* [SUPPLIED MATERIAL]:
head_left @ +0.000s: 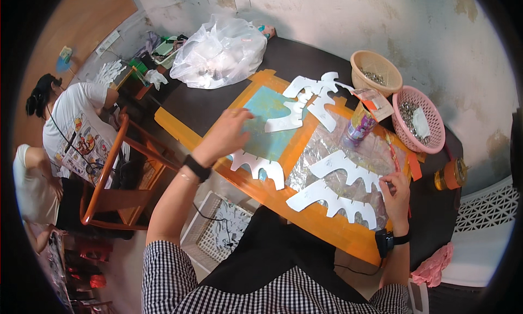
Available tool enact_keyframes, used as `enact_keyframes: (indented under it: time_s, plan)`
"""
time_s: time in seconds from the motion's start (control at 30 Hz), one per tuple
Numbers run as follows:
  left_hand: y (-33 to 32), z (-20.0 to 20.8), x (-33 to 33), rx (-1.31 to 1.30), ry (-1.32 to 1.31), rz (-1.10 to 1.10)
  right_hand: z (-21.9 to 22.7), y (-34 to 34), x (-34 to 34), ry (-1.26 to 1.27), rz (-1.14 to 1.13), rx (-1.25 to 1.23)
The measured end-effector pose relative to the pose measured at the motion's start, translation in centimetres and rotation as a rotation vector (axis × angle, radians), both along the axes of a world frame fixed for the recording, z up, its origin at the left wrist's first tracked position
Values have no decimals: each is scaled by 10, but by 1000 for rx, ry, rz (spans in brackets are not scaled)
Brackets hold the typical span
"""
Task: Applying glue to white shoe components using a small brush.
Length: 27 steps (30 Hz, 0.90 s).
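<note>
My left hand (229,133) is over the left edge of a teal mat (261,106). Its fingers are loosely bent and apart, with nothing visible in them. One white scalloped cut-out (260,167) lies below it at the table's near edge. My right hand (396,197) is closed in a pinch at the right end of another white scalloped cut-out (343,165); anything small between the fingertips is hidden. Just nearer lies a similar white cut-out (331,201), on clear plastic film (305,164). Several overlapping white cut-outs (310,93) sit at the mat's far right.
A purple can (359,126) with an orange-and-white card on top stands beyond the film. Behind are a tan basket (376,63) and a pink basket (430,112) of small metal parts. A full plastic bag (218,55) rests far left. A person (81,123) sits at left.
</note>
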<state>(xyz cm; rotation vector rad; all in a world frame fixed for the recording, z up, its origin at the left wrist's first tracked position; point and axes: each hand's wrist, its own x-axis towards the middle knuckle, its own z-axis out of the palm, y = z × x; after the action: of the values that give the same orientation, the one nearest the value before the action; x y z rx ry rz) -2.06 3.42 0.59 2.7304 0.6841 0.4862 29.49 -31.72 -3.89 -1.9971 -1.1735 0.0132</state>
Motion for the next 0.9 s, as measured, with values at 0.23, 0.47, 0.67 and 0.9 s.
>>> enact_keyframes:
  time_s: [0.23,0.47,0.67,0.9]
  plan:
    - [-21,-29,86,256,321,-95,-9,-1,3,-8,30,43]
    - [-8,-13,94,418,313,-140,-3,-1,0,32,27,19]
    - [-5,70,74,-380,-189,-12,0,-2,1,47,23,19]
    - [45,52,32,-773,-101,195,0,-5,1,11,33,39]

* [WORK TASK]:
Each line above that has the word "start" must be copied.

* [WRITTEN ANSWER]:
time_s: time in seconds from the motion's start (control at 30 Hz), one per tuple
The measured end-effector pose relative to the pose measured at the motion's start, translation in centimetres and rotation as a rotation vector (axis × angle, radians), both along the axes of a world frame fixed for the recording, z up, its origin at the left wrist's first tracked position

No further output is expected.